This invention relates to a powder feeding device for feeding a powdered material, stored in a container, at a constant rate or volume, and more particularly to a powder feeding device capable of feeding a paint powder to a powder painting gun at a constant rate.
In order to provide a paint coating with a uniform film thickness by powder painting, it is extremely important to discharge a paint powder from the gun at a constant rate. For this purpose, conventional painting machines are provided with a screw feeder or a table feeder in or near the paint powder container so as to feed the paint powder paint to the gun at a constant rate.
In a line for continuous powder painting, every time the paint powder in a powder container needs replenishing, a fresh supply of paint powder is fed from a separate powder container or a paint powder tank.

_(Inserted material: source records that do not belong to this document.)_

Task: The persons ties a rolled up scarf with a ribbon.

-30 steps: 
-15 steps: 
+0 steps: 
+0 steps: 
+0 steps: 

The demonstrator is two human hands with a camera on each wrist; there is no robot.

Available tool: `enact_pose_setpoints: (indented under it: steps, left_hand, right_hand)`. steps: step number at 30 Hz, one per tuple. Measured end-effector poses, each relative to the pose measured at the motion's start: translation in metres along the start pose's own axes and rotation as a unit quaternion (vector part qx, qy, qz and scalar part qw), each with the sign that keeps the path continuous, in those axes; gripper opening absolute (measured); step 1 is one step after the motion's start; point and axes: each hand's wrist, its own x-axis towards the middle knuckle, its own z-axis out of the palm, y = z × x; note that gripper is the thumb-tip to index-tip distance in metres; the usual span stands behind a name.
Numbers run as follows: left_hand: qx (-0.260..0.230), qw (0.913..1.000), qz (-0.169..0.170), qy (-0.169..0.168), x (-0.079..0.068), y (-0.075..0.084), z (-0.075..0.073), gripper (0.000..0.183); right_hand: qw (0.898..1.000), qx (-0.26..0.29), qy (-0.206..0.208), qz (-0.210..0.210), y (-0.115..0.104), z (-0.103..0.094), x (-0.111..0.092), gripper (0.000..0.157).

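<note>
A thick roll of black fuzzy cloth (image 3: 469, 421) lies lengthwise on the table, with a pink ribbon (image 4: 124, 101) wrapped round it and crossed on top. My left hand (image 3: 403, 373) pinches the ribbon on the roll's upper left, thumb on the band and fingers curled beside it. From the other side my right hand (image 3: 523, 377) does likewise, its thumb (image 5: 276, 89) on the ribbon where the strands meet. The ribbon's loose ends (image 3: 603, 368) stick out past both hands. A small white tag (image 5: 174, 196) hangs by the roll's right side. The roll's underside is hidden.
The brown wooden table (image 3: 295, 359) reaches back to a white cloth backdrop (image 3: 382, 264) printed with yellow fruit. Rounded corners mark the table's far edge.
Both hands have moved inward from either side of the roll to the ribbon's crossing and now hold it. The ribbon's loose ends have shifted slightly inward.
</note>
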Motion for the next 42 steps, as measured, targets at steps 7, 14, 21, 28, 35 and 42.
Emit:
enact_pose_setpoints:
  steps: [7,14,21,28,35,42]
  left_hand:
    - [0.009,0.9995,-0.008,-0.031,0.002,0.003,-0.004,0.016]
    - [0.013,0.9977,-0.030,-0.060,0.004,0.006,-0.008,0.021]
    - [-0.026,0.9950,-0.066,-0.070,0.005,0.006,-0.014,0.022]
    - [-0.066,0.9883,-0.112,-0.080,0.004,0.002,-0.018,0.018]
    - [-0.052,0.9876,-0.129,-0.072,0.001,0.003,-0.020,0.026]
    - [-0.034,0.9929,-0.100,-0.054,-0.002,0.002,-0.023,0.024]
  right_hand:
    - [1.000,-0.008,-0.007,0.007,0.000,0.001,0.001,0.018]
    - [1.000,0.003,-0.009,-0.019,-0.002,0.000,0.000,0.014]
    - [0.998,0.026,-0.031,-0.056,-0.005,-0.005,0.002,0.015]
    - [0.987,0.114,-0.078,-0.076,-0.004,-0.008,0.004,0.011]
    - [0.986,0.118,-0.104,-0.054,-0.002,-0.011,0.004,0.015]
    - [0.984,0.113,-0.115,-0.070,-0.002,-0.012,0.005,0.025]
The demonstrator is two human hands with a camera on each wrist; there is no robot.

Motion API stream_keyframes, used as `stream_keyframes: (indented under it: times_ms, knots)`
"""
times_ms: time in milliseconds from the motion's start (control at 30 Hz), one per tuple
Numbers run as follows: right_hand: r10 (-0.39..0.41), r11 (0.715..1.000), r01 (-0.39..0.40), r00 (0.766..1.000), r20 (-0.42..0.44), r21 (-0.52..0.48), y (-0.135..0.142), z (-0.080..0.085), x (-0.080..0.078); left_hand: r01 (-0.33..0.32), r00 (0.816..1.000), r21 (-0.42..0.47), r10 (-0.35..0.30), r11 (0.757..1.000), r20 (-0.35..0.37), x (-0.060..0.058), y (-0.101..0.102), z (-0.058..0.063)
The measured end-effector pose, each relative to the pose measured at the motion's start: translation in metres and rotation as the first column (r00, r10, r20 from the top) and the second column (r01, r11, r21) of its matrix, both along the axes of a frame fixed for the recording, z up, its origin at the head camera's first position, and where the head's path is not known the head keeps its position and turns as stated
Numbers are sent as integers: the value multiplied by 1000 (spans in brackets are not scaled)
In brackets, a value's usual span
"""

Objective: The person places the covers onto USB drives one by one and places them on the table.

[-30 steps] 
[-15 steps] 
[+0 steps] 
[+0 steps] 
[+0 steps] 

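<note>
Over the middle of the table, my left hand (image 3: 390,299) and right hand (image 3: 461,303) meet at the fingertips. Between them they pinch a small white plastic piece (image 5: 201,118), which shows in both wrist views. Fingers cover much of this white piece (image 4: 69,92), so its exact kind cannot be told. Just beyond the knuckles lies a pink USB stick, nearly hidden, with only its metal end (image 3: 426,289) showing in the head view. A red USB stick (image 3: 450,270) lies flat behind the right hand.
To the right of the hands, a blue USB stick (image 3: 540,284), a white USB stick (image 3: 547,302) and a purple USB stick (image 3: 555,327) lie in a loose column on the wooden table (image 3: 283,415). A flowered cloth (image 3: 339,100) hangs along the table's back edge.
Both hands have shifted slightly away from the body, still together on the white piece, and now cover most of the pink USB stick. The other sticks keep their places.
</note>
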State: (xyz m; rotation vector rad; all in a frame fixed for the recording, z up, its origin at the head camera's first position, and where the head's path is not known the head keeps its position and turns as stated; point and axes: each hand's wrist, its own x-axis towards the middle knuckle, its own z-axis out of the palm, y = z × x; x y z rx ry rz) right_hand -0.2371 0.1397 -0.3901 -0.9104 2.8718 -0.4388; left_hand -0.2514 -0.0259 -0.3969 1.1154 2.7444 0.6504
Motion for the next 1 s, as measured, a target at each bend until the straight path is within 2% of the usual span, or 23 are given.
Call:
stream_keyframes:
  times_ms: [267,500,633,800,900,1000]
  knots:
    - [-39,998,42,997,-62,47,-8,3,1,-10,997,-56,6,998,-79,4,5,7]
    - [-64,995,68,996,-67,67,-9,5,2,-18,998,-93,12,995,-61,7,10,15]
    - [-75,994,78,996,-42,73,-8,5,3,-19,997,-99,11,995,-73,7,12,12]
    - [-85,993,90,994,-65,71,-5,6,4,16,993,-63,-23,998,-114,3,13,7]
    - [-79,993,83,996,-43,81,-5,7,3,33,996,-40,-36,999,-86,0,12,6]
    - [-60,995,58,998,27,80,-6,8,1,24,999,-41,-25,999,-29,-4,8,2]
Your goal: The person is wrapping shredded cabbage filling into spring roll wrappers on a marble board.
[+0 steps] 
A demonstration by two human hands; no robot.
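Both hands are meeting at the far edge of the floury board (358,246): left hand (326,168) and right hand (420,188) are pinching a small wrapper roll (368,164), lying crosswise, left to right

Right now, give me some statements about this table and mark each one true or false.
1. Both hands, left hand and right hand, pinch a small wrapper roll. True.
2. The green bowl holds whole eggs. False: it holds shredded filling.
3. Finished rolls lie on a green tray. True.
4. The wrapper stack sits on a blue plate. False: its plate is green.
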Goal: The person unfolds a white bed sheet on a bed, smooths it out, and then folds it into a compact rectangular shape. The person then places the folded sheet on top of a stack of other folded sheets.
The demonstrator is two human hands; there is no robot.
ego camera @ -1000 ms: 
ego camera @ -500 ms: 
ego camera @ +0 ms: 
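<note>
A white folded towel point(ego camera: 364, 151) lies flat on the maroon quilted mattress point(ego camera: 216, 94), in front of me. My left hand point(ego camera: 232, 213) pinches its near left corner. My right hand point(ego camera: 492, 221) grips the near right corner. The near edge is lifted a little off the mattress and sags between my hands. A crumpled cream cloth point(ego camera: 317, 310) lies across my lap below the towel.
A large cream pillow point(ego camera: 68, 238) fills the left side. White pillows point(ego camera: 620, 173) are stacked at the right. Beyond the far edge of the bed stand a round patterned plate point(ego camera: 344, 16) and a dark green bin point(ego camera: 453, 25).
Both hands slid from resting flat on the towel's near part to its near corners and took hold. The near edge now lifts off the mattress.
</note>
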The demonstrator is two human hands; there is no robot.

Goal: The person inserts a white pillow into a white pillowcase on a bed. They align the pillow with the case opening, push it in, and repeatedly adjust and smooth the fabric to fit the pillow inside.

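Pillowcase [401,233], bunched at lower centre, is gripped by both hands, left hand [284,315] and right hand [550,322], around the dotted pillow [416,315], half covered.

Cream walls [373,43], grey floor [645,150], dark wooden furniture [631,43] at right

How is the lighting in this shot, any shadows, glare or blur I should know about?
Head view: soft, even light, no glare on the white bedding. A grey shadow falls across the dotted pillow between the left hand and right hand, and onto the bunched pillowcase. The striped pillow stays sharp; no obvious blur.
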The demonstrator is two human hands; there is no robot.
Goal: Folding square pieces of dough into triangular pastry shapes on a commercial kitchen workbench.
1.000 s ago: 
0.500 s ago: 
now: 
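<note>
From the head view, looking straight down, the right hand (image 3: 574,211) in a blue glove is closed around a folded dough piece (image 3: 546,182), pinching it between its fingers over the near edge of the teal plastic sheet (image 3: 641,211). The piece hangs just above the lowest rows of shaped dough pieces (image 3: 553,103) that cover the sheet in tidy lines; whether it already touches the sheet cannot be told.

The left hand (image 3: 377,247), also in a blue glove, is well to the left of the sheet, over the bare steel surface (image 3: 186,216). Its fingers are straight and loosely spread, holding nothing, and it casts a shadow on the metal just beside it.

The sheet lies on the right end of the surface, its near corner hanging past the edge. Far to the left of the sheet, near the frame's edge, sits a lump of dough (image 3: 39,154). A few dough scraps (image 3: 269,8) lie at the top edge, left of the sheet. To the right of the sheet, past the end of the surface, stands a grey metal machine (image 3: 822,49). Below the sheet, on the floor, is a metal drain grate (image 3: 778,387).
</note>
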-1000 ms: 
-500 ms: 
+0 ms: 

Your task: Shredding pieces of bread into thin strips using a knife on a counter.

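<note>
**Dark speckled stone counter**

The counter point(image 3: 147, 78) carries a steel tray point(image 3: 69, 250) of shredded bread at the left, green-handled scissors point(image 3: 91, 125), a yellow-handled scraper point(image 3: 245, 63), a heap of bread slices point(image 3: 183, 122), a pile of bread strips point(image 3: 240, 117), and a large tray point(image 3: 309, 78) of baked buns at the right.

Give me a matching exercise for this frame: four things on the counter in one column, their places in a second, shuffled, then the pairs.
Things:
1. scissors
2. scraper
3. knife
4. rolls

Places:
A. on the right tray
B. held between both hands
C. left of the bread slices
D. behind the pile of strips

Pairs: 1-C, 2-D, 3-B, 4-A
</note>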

This powder replenishment is done either automatically or manually. In a typical automatic powder re-supply operation, paint powder is carried together with air by an injector. The paint-air mixture is introduced into a mini-cyclone mounted on top of the powder container, where the paint is separated from air and dropped into the powder container. In a manual operation, a vinyl bag containing paint powder is taken out of a case, and air is introduced into the bag to loosen the contents. Then, the paint powder in the bag is emptied into the powder container.
The paint powder thus fed into the powder container inevitably contains air between the powder particles. According to the amount of air contained within the powdered material, the amount of paint per unit volume will vary.
Thus, it is difficult to discharge powder from the container at a constant rate even if a screw feeder or a table feeder is mounted in or near the container bottom.
It is known to introduce dehumidified, oil-free air into the powdered paint tank through its bottom in order to eliminate any lumps of powder and dehumidify the powder.
But the amount of air contained in the paint powder which is fed into the powder container from the powdered paint tank, differs widely according to the level of paint in the tank.
Namely, the smaller the amount of paint powder in the tank, the larger the amount of air contained in the paint powder.
Thus, in the actual powder painting line, the amount of paint powder discharged from the painting gun tends to drop gradually in proportion to the level of the paint powder in the tank as measured from the bottom of the tank, even if a constant-feed device such as a screw feeder or a table feeder is used.
FIG. 9 schematically shows a conventional paint powder feeder. This device has the above mentioned problem, i.e. the problem that the amount of paint powder discharged from the painting gun changes with the level of the paint powder in the tank (see FIG. 10). In FIG. 9, numeral 21 indicates a paint powder tank. The arrow 22 indicates the direction in which air is introduced into the tank 21. Numerals 24 and 25 indicate a powder container and an injector, respectively. The painting gun is indicated by numeral 26.
An object of this invention is to provide a powder feeding device which can discharge powder from a container at a constant rate irrespective of the amount of air contained in the powder supplied into the container.
According to this invention, there is provided a powdered feeding device for feeding a powder at a constant rate, including a container for storing a powdered material, a discharge device mounted in the container at its lower portion for discharging the powdered material in the container at a constant rate, and a vibrator mounted on the container.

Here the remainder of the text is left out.